Blogging is growing bigger
When you look at blogs like TechCrunch, Boing Boing, Engadget, and The Huffington Post, you can see how blogging is now the big time. Can your blog grow that big? Yes, it can. I can remember when TechCrunch didn’t exist and in the early days it started out with very few readers just like any blog. Of course, that didn’t last long, but that’s what great content and good connections to the industry will get you. I remember when the TreeHugger blog really was just a little WordPress blog trying to make a difference. Well, now they’ve made a difference and a bundle of cash, having been sold to the Discovery Times Newsgroup for $10 million. It was the right niche at the right time, with the right mix of content.
Blogging is growing smaller
At the same time, blogging is also growing smaller. So small, at first glance they hardly seem to be blogging at all. I’m talking about micro-blogging platforms, such as Twitter and Pownce, and I’m also talking about “tumblelogs,” which are often single-column stream-of-consciousness style blogs. Twitter, in particular, has exploded in popularity, and has aspects of a social media site, although it is described as a micro-blogging platform, due to its 140-character limit on post length.
The first tumblelog was created by Christian Neukirchen, and it’s called Anarchaia. Tumblelogging for everyone is made possible through the free, hosted service Tumblr or through single-column blog templates.
Blogging is becoming easier
Blogging is becoming easier in many ways:
- Free, hosted platforms like WordPress and Tumblr, plus social media blogging like Facebook and Twitter make blogging easier than ever for non-techies to just get going.
- More web hosting companies have one-click installs for WordPress self-hosted, giving you more freedom in some ways, but still requiring way more technical know-how than your average newbie possesses.
- The ability to share content with embed codes is getting to be more well-known and easier.
- Creating video and pictures and editing them online is getting easier.
Blogging is becoming more difficult
In some ways, blogging is becoming more difficult. The bar has been raised. The stakes are higher. The markers we look for that tell us a blog is professional and that give a blog the greatest chance for success are not easy to implement without technical knowledge. It takes more to start a professional blog now than it once did. Just getting started can be overwhelming to people, leaving room for people to make a living as blogging consultants to help people navigate blogging.

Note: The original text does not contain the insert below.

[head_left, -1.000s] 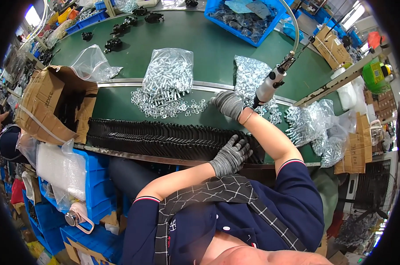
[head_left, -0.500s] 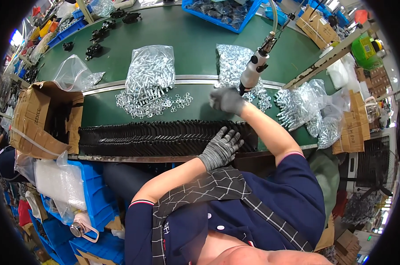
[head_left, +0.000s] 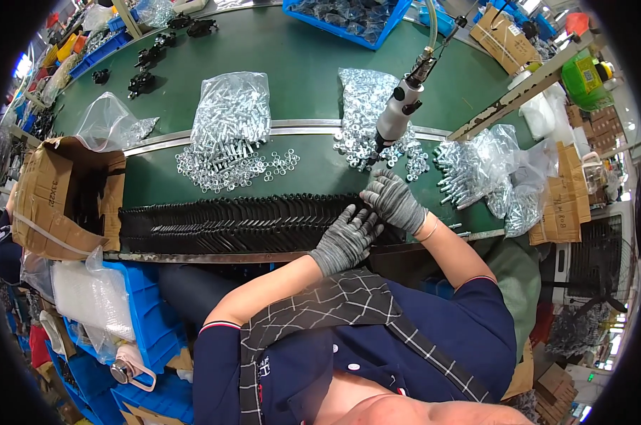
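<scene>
A long row of black metal parts, packed side by side, lies along the near edge of the green bench. On its right end rests my left hand in a grey knit glove, fingers stretched out over the parts. Right beside it is my right hand, also gloved, fingertips curled together at the row's far right corner; what they pinch, if anything, is hidden. Just beyond that hand hangs a white and black pneumatic screwdriver, its tip down by a pile of nuts spilling from a clear bag.
Another bag of bolts lies behind loose washers. Bagged studs sit at the right. An opened carton stands at the left, a blue bin at the back. A slanted metal post rises on the right.
My right hand has come back from the screwdriver's lower end to the right end of the black row. My left hand stays on the parts. The screwdriver hangs free.
</scene>
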Available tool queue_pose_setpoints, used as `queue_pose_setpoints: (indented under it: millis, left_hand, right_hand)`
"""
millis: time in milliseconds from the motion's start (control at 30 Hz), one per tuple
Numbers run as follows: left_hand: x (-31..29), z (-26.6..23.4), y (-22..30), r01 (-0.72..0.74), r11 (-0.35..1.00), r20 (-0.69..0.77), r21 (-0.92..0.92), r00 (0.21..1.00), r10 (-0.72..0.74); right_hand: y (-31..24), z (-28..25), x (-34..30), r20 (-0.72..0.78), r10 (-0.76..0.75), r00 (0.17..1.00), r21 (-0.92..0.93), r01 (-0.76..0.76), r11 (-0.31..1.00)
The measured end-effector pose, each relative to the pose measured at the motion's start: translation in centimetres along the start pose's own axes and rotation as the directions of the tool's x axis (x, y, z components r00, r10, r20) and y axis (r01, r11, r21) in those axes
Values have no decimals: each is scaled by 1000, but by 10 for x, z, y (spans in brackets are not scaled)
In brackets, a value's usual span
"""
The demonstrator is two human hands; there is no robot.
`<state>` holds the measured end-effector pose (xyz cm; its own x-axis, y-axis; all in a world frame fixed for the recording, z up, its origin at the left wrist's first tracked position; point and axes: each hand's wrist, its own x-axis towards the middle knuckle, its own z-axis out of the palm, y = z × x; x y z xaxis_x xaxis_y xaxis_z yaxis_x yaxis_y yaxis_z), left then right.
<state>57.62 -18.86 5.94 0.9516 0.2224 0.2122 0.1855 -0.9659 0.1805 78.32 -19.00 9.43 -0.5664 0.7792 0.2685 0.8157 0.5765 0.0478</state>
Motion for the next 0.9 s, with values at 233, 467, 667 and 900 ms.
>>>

Creating original content that stands out from the sea of millions of other blogs is also becoming more difficult as the number of blogs continues to grow. Can it be done? Yes. Even the most over-saturated of niches can be dominated by a newcomer. Whoever heard of Dosh Dosh or Skelliewag a few years ago? Nobody. And yet now they are two of the most popular blogs in the make money online and meta-blogging niches.

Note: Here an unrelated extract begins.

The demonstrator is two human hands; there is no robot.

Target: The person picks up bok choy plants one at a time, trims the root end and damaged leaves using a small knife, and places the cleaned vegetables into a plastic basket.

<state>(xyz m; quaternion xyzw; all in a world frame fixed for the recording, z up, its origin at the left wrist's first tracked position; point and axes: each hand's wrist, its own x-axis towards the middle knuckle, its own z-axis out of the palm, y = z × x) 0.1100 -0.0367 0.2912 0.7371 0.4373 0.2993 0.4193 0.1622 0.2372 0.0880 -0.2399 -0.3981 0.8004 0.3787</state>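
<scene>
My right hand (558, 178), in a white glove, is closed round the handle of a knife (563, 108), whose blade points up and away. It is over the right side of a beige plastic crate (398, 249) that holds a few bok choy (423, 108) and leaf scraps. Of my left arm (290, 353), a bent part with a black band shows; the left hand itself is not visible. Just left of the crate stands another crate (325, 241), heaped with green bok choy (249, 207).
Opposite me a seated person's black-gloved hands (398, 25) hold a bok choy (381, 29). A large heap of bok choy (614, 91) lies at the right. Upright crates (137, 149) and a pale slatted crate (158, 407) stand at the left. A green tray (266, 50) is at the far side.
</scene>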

Blogging is becoming one part of what is called social media
Finally, the big one. This is one that bothers some people who are hanging on to ideas about how blogging is writing in the older tradition of writing. Not only is blogging beyond text, as I’ve already mentioned, it’s also beyond content, period. This idea of content on a the web as static words–the pixel version on ink on paper–is evolving into something else. The intersection and synergy of blogging and social media really highlights this for me.
A big part of why some bloggers are wildly successful has less to do with the content they create on their blog than their networking activities. Social media sites such as Facebook, LinkedIn (more for business), and others facilitate this. Twitter is probably the most pronounced example of this stage in blogging’s evolution. Honestly, I don’t know whether to think of Twitter as a micro-blogging platform or a social media platform. It’s both, really. And you can expect further changes in this direction from other blogging and social media platforms, including WordPress.
Now that we’ve looked at some of the ways in which blogging is changing, I hope that this leaves you with a better perspective on this, and will help you make decisions about where you’re taking your blogging. I’d love to hear from you about how you see blogging changing. Please leave a comment below and let’s discuss!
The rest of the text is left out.